• _What is needed_
Using the data that follows, state the number of lines holding the word "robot", and give no other output.

_ _ _ _ _ _ _

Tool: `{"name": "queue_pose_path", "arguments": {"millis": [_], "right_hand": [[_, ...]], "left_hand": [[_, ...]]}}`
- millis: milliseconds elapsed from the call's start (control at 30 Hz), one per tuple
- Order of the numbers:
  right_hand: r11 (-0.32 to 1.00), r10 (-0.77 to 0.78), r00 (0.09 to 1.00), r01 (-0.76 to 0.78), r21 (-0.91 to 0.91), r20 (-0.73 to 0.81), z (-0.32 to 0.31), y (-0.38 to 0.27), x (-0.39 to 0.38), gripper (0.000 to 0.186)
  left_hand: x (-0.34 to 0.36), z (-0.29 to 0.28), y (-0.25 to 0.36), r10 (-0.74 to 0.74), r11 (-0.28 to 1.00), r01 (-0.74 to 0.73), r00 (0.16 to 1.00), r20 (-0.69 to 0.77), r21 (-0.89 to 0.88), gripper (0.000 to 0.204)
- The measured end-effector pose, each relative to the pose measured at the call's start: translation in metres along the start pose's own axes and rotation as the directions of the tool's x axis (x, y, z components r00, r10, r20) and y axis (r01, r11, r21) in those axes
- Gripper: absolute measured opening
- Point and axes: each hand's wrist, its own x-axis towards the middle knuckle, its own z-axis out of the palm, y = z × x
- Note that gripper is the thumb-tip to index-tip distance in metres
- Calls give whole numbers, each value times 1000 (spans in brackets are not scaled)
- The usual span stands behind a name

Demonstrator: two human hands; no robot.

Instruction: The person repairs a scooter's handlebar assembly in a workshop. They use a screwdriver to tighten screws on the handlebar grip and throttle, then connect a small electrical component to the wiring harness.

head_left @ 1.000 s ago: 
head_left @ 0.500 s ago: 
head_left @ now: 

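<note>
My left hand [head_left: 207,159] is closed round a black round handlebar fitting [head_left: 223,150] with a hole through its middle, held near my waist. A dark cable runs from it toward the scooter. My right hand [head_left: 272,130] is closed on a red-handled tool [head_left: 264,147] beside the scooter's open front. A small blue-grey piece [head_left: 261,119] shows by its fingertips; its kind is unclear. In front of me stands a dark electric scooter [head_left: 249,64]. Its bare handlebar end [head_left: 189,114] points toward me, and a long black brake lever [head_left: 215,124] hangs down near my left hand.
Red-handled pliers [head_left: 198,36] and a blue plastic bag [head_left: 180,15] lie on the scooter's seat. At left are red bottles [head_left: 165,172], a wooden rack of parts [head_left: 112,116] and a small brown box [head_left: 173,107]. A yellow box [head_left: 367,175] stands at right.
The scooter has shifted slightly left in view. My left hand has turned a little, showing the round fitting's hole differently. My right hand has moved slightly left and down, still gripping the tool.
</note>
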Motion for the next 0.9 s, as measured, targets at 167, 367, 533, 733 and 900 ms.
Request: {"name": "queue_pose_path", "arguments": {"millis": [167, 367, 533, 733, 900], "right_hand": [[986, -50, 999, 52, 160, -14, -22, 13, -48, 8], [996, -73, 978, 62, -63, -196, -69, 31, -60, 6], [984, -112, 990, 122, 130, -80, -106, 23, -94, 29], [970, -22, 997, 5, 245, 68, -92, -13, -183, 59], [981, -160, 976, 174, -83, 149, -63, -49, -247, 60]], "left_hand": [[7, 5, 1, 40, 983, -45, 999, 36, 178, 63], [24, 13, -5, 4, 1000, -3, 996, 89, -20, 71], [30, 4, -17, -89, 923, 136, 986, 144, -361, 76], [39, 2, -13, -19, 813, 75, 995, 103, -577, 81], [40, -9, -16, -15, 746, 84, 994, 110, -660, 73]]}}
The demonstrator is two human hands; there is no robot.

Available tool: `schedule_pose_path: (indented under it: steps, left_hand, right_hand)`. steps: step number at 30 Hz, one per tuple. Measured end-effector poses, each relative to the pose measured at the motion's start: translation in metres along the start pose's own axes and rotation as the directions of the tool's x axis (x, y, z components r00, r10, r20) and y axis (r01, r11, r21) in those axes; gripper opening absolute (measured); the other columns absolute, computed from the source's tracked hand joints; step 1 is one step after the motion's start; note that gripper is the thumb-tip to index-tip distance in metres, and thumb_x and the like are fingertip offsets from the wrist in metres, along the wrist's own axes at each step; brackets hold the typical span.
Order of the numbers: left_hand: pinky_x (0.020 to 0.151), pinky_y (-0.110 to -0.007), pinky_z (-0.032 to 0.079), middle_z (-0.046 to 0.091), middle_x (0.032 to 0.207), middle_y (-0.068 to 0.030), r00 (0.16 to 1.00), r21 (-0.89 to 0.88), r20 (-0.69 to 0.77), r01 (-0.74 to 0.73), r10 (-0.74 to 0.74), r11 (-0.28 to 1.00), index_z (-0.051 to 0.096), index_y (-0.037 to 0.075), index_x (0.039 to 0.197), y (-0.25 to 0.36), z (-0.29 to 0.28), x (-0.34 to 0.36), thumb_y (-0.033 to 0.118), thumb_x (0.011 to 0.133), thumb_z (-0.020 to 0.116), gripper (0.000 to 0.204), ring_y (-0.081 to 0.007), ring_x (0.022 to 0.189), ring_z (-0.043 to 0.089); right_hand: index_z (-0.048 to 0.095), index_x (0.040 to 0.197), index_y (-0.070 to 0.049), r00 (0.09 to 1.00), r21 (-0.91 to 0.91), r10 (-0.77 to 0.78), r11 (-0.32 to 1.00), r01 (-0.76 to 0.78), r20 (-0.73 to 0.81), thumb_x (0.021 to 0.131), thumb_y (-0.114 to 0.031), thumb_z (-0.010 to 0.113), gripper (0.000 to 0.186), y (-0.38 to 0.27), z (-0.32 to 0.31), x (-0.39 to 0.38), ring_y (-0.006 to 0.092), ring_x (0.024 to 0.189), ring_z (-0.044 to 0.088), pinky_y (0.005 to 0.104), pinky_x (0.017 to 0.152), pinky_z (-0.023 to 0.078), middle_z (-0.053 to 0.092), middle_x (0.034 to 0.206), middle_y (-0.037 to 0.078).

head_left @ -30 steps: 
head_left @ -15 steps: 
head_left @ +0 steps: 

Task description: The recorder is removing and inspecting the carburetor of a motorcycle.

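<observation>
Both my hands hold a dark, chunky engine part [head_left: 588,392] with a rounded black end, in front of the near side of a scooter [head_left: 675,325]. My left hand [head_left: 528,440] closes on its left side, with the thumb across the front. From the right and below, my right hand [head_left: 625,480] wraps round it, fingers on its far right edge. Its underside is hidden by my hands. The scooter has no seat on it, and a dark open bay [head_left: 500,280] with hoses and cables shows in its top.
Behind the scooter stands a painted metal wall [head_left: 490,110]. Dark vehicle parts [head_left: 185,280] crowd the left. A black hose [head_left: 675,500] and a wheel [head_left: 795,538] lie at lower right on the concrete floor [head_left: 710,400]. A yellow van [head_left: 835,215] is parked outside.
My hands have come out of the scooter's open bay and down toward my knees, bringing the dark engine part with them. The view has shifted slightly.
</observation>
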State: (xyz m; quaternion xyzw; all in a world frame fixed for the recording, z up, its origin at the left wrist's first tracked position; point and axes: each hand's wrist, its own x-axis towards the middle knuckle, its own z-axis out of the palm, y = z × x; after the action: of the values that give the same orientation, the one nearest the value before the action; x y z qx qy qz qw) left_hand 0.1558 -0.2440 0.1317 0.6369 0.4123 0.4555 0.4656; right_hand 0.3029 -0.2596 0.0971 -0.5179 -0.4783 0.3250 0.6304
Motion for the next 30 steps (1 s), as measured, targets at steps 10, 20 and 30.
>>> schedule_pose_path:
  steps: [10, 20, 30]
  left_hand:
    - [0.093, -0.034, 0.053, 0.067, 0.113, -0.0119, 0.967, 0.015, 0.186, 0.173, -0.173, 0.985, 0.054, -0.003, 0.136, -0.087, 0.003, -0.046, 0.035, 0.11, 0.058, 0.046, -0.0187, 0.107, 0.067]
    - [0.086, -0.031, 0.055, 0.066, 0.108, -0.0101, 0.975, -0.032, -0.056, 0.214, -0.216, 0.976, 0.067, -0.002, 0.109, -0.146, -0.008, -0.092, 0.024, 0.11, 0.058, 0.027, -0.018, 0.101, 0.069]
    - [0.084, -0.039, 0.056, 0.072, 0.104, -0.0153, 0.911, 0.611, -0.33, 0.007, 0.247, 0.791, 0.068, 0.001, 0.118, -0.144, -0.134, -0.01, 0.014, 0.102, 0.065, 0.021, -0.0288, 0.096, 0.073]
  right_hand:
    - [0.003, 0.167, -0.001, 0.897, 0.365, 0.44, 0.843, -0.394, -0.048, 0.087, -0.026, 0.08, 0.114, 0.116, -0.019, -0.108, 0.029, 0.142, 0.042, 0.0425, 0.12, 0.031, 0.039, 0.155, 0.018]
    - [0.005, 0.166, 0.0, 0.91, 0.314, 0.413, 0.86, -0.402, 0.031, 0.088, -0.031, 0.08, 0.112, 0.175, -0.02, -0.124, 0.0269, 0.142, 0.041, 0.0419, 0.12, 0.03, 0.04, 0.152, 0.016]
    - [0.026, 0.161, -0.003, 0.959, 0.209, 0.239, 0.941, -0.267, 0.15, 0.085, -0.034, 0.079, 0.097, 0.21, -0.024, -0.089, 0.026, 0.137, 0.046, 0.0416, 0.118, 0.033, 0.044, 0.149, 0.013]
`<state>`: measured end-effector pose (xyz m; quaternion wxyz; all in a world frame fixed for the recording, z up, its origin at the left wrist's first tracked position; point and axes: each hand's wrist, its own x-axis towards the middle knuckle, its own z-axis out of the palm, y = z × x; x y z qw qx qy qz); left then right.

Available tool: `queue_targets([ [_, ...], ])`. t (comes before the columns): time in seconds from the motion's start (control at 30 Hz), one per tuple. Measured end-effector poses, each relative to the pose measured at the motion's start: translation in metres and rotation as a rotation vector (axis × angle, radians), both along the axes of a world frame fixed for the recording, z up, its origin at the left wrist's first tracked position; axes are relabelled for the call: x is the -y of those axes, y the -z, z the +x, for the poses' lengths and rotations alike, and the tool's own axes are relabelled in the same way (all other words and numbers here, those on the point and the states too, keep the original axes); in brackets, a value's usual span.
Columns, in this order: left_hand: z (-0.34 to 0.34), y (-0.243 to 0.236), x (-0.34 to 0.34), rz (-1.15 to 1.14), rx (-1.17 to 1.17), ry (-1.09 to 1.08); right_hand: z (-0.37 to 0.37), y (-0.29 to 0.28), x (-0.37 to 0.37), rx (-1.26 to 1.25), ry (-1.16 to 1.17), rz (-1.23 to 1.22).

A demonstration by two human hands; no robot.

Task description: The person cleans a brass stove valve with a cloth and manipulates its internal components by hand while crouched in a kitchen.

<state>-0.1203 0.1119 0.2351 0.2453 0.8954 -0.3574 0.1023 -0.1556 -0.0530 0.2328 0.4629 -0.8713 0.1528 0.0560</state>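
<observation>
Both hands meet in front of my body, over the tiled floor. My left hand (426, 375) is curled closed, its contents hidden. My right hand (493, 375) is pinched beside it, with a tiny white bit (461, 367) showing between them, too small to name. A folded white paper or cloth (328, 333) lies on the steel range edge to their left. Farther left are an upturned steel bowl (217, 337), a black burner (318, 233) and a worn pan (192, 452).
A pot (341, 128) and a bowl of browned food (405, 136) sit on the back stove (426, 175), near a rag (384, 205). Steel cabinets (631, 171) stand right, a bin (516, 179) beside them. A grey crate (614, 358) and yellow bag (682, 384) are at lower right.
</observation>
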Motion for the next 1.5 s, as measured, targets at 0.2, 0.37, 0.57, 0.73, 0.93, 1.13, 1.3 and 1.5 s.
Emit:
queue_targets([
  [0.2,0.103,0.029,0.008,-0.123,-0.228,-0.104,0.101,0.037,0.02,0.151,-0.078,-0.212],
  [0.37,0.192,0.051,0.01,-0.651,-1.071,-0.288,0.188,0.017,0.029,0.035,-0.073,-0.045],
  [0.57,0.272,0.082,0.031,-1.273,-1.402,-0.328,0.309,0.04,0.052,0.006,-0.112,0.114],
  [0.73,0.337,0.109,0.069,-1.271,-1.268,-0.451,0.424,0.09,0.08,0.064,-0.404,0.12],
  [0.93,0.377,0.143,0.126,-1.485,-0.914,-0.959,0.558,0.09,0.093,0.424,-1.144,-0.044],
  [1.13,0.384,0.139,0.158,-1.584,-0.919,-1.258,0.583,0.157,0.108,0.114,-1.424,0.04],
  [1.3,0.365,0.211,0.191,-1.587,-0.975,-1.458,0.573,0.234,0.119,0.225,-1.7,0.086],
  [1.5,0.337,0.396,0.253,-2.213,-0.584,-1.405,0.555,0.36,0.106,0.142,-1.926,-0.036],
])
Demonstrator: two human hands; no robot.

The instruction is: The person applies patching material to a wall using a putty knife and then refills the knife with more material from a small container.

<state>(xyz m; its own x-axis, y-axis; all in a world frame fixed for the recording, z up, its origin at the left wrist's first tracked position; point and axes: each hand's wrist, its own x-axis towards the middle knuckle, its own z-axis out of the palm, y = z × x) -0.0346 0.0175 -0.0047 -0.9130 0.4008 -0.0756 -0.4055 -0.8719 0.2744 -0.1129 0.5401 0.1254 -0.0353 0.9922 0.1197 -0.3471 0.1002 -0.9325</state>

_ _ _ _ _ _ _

• _Your solution_
4